I'm looking on giving up my job, I physically can't do it no more with my health situation, I have lupus and Mctd. My job is doing admin part time, not alot of money at all I take home £500 if I'm lucky, I know it's not a hard job but it is for my at the moment, I'm constantly in pain, and constantly off on the sick.. I'm not sure what to do my heads everywhere, only 21 so a big thing for me to come out of work so young after being there for 4 years I don't want to feel like Iv failed already..
Iv appealed for my pip for the third time just waiting on the response but more then likely will be refused again.
Im in the same situation. I work part-time in admin this past 20 yrs, Im 38 and currently off again on long term sick leave. Its such a difficult decision as like you say the money is not great but its also like giving in to lupus and to be honest it makes me feel sad. Ive battled on several times through really bad flares to make it to work but now Im off nearly a year I dont feel I can continue like that. Is your employer supportive? Mine have been but at this stage they have more or less shown me the door! Its so difficult & Im so stressed about it. I get dla which definately helps its just awful you have been refused PIP. Keep fighting for it. Disgraceful we have to fight so hard to prove how this disease effects every aspect of our daily life! Everything is so uncertain with benefits too can you claim ESA? I am going to try for that. I hope you make the right decision for you but sometimes that decision is already made for us when we are just not physically fit to continue in work 🙁 and that can be v sad too. X
I'm in a similar situation too. shann07 suggestion re benefits etc is good and something I will look into myself
I was off 5 months last year and have only worked 3 days this year! I do a full time job which is very demanding with lots of driving.
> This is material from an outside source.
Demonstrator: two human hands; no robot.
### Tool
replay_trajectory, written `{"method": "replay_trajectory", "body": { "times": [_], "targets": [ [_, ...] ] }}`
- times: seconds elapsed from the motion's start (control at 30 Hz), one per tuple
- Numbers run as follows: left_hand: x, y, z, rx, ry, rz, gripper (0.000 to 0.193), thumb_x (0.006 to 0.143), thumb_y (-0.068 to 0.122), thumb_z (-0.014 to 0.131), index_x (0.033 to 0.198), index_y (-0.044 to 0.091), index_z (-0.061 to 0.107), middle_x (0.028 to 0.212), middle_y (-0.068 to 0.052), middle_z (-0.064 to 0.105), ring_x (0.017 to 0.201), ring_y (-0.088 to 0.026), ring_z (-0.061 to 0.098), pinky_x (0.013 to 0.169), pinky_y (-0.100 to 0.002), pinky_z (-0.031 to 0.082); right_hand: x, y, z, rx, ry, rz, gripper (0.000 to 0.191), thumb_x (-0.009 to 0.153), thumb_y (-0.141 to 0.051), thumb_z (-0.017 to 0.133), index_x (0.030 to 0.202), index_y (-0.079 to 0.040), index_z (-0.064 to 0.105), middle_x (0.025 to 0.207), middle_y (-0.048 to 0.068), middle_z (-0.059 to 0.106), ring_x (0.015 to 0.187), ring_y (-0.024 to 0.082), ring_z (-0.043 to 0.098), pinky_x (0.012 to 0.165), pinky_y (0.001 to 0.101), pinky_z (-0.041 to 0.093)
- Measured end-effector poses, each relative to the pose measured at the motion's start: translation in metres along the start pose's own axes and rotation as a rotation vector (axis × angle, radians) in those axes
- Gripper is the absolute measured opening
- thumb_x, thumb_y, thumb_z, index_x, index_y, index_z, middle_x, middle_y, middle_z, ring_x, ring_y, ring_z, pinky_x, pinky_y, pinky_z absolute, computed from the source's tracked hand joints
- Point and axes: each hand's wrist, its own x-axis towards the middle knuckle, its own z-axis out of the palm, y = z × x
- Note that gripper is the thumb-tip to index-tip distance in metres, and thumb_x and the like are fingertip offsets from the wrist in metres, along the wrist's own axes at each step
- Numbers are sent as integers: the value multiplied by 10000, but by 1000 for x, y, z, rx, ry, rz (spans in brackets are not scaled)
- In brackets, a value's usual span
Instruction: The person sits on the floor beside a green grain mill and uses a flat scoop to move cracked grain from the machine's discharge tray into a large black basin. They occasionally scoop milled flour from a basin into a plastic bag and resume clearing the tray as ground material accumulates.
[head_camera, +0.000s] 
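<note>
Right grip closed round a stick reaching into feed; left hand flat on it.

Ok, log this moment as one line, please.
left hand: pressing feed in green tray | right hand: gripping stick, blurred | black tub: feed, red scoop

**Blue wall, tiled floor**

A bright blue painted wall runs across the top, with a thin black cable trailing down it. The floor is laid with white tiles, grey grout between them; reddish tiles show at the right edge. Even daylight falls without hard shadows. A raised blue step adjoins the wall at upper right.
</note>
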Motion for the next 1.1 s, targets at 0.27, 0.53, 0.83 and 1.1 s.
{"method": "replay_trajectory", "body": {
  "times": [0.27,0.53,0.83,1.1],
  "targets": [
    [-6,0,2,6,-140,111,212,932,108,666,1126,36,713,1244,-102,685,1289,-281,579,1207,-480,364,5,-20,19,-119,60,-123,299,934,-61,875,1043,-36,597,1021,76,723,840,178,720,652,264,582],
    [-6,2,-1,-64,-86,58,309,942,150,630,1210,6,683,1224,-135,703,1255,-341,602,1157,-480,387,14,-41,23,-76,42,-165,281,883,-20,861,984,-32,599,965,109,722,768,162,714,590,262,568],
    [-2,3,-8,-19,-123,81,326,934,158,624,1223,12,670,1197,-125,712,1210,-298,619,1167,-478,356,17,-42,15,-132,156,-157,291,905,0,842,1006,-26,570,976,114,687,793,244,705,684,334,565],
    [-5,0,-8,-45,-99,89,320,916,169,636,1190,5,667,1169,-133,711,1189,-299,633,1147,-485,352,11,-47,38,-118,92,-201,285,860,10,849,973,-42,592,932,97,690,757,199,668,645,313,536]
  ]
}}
I had completely given up hope of getting back to work but I gradually started to get better. I don't know whether it was drugs or just me managing symptoms but I'm trying to start back at work part time with a view to getting back full time. Occupational health says there's a high risk of this failing but I want to give it one last try otherwise I'll always have "what ifs" and "maybes". It may just be putting off the inevitable but I want to try for my own self esteem and sanity - I don't want to feel like I've given up without a damn good fight (not suggesting that's what you are doing!)
The other aspect I'm struggling with is the impact working will have on my limited ability to enjoy normal life with my partner ... It feels like I have to choose one or the other as I've only got a limited energy resource
Whatever decision you make ... You can change your mind in the future. You are young and things change so even if you choose not to work at the moment it doesn't stop you working in the future if you are up to it. I used the word "choose" on purpose, I find that making active decisions and choices myself helps me feel a little more in control instead of at the mercy of an illness - I've decided not the symptoms
I feel you. I've had to give up several self-employment opportunities and doing part time admin now, but I'm really struggling and, when I move in with boyfriend I'm going to give it up. It's frustrating, but I haven't 'failed', and neither have you. There is no 'failure' here. Survival is its own victory, and I know that goes against the pushed narrative of worth being measured by bank balance and employment status, but worth cannot be measured by bank balance.
However, of course there's the issue of being able to have some form of income, and the PIP is notoriously difficult to apply for. If you're really struggling, it's concerning that you keep getting turned down Is your specialist very supportive? Have you joined the Benefits and Work site to get information on how to apply for PIP and how to appeal? it's very helpful. Tbh, I considered not even bothering to apply for PIP next year as I figured I wouldn't get it, but I've got nothing to lose and I will give it a go.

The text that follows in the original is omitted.